> What you have to do: Scan the listing below and copy every line holding "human".

> Provided records:
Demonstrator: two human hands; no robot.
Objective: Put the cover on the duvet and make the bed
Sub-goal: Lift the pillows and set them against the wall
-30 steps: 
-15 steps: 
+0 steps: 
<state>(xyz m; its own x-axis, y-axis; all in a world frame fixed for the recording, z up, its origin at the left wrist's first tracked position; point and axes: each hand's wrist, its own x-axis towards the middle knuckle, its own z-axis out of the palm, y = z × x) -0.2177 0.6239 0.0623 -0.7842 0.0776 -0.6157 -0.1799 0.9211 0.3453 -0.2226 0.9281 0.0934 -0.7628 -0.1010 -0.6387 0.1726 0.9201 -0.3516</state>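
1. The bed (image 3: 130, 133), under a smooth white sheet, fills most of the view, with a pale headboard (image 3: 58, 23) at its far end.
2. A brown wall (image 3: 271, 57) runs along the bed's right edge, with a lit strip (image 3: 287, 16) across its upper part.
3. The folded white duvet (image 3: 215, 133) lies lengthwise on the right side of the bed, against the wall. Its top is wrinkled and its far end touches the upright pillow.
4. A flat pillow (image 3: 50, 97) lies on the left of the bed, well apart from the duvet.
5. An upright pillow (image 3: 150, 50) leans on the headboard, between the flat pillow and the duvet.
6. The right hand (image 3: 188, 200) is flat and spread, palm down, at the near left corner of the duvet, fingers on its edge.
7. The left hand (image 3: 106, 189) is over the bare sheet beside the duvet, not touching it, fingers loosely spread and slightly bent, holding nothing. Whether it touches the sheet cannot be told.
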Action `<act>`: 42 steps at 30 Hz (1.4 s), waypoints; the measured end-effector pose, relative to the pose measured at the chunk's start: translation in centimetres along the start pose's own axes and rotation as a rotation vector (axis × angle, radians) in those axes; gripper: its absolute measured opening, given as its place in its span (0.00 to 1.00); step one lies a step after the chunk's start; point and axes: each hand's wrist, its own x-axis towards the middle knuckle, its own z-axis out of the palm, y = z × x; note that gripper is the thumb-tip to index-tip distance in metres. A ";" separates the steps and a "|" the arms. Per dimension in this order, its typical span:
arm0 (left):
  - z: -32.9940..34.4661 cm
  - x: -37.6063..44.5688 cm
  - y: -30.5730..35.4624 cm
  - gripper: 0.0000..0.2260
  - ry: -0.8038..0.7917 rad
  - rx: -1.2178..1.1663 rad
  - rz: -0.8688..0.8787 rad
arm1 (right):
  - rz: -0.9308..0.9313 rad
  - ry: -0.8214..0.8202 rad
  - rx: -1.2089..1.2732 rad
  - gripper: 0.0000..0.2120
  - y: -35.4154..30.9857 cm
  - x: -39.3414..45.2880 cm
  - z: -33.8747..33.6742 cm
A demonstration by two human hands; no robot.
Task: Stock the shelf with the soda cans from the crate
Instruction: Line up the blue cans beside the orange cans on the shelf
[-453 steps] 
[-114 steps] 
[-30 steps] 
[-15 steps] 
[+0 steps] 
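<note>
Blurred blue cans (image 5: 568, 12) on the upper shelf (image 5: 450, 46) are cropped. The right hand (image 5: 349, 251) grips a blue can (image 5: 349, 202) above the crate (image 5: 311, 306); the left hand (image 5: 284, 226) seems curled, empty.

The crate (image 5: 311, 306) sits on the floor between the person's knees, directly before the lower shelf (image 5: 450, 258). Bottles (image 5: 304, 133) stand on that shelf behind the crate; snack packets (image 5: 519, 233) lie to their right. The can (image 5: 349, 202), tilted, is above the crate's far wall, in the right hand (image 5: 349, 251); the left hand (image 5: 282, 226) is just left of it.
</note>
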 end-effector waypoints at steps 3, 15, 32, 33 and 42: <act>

> Answer to the problem:
Demonstrator: two human hands; no robot.
A demonstration by two human hands; no robot.

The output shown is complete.